Is this in KoboldCPP's logs, or SillyTavern's?
it's in koboldcpp's
Hmmm
The token with ID 2 is "</s>", the end-of-string token for Mistral Nemo's default format. Are your Context Template and Instruct Template set to ChatML (or a ChatML variant?)
Also, where did you get the GGUF file from, and does their version of the ChatML-ified Mistral Nemo give you similar trouble?
i got the gguf file from mradermacher and im using his imatrix quant. when i set the context template to alpaca it doesnt triggered it that much. i mainly get this interruption when im using either chatml or mistral context template.
I see.
If you wouldn't mind, we could try using Featherless as the backend. This way we can narrow it down to either your ST setup or KoboldCPP/your quant file.
If that's cool, I can send you a temporary key. Usage won't cost me anything since it's a subscription, but it'll count towards my concurrent requests so I'd revoke it once you're done.
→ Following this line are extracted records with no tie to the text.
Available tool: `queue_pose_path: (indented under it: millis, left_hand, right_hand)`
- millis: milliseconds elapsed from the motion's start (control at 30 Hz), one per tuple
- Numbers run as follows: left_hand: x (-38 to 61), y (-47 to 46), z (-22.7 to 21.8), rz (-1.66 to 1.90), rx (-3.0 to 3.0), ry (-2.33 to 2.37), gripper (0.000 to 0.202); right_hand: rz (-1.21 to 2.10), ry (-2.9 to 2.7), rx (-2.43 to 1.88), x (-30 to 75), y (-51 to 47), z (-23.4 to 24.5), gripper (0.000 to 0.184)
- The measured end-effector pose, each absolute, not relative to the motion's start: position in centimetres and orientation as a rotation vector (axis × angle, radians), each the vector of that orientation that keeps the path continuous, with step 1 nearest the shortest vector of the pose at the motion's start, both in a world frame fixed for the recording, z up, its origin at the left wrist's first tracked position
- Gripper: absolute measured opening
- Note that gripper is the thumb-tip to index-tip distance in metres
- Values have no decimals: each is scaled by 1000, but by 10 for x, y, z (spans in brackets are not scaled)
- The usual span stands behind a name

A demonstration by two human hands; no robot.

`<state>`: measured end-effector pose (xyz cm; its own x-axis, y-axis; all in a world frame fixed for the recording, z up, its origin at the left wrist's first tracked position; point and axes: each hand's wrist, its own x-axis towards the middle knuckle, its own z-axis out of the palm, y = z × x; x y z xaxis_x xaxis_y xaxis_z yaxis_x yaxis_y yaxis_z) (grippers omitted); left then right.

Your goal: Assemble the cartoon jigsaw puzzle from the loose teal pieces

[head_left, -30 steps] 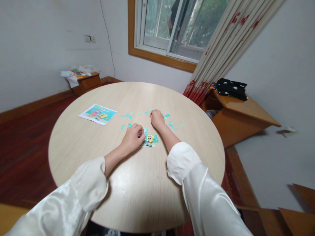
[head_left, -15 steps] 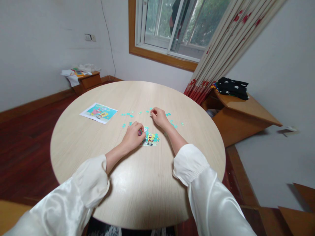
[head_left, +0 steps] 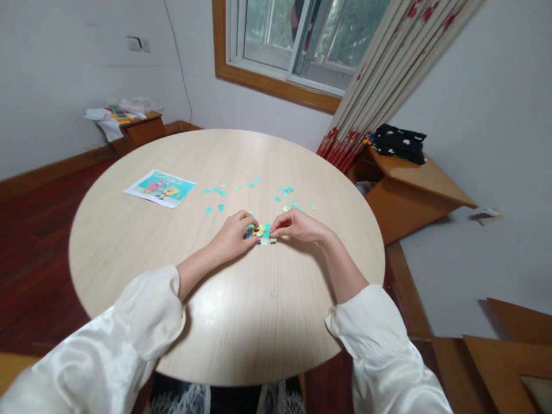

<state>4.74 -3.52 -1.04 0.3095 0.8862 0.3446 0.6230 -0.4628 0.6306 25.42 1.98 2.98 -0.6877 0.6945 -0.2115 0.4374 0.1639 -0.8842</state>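
Observation:
A partly joined jigsaw puzzle (head_left: pixel 265 242) with a yellow cartoon figure lies flat on the round table (head_left: pixel 233 345). My left hand (head_left: pixel 235 236) grips its left part, thumb at the near edge and fingers curled over the top, hiding much of the picture. At the puzzle's right edge, my right hand (head_left: pixel 297 225) pinches a small puzzle piece (head_left: pixel 273 234), mostly covered by the fingertips. Loose turquoise pieces lie beyond both hands, some at the left (head_left: pixel 221 207) and others at the right (head_left: pixel 285 190).
On the table's left lies a printed reference picture (head_left: pixel 161 188) of the cartoon scene. Beyond the table are a small wooden stand (head_left: pixel 144 131) with papers and, at right, a tilted wooden cabinet (head_left: pixel 414 195) with dark cloth on it. A curtain (head_left: pixel 366 75) hangs by the window.
My right hand has come back from the loose pieces at the far side to the puzzle's right edge. My left hand stays at the puzzle, its fingers now lower over it. The view has shifted slightly.

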Motion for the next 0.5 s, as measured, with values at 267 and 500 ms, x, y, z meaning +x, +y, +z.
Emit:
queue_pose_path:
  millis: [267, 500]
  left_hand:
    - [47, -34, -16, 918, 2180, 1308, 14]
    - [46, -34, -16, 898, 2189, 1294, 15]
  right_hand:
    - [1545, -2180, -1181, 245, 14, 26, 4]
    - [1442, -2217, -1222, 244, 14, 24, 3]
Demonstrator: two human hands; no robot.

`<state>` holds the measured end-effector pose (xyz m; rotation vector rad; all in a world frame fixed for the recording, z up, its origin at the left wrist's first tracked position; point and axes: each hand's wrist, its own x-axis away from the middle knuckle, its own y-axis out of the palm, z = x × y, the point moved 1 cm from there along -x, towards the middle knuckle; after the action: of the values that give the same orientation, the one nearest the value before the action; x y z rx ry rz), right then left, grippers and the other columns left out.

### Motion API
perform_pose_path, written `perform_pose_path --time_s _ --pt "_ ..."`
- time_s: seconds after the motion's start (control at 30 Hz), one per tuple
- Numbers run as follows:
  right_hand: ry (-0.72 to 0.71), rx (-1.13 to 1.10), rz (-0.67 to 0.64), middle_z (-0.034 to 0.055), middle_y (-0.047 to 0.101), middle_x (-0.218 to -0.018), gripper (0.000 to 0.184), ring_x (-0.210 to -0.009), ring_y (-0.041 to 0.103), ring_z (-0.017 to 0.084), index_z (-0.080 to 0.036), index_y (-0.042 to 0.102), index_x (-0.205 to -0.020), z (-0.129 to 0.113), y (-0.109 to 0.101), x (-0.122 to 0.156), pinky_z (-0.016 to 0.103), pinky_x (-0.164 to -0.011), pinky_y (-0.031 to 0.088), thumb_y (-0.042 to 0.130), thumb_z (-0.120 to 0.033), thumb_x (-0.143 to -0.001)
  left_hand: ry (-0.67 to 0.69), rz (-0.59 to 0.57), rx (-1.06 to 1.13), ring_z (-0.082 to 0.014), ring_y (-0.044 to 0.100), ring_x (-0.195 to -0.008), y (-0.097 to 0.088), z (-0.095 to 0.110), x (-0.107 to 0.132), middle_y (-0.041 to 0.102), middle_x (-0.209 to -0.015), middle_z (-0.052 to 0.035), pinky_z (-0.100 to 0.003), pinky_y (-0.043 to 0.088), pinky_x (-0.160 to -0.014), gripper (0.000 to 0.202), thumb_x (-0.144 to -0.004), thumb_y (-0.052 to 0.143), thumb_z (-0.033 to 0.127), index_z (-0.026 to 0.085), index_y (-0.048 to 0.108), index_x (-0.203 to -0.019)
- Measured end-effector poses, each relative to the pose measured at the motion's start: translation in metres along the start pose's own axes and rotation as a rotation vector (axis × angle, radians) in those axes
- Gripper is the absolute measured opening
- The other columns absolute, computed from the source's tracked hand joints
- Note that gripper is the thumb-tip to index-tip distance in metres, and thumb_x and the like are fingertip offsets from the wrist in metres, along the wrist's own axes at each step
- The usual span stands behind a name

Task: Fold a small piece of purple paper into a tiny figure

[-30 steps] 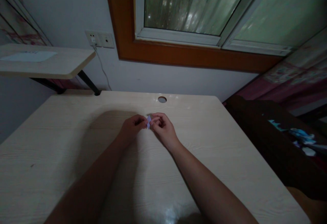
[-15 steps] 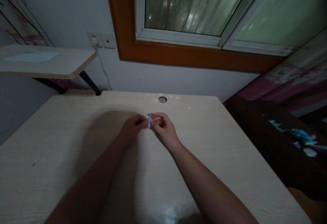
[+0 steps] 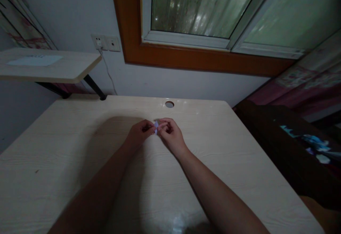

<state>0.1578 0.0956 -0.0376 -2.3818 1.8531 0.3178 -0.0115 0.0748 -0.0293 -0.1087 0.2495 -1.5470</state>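
A small pale-purple piece of folded paper (image 3: 156, 128) is pinched between my two hands, over the far middle of the light wooden desk (image 3: 213, 177). My left hand (image 3: 139, 132) grips its left side between thumb and forefinger. From the right, my right hand (image 3: 172, 134) holds the other side the same way, its remaining fingers curled. The fingertips of both hands almost meet and cover part of the paper. Its exact folded shape is too small to make out.
Behind the hands is a round cable hole (image 3: 169, 104) in the desk. A raised shelf (image 3: 80, 68) at the left bears a white sheet (image 3: 34, 60). A plugged-in cord (image 3: 108, 71) hangs from a wall socket (image 3: 106, 43). Dark furniture with cluttered items (image 3: 317, 143) stands right.
Both hands keep their pinch on the paper, with hardly any movement. The view has shifted very slightly.
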Motion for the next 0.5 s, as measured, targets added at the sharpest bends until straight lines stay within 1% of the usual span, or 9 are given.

For the record, I looked at the tokenizer files, and they're the same as the ChatMLified Mistral Nemo, so if it is a problem with the tokenizer, it's at least not my fault. :P I do suspect the backend though. This test would definitively eliminate one or the other. If FL works, I can recommend trying a different quant. (Or you can just do that anyway. Maybe that's a better idea!)
Did you ever get this figured out? Don't wanna leave you hanging.
Nice model, but it loves to put
[TOOL_CALLS]
at the end of every generation. Tried with multiple quants from bartowski and mradermacher. LM Studio, llama.cpp runtime.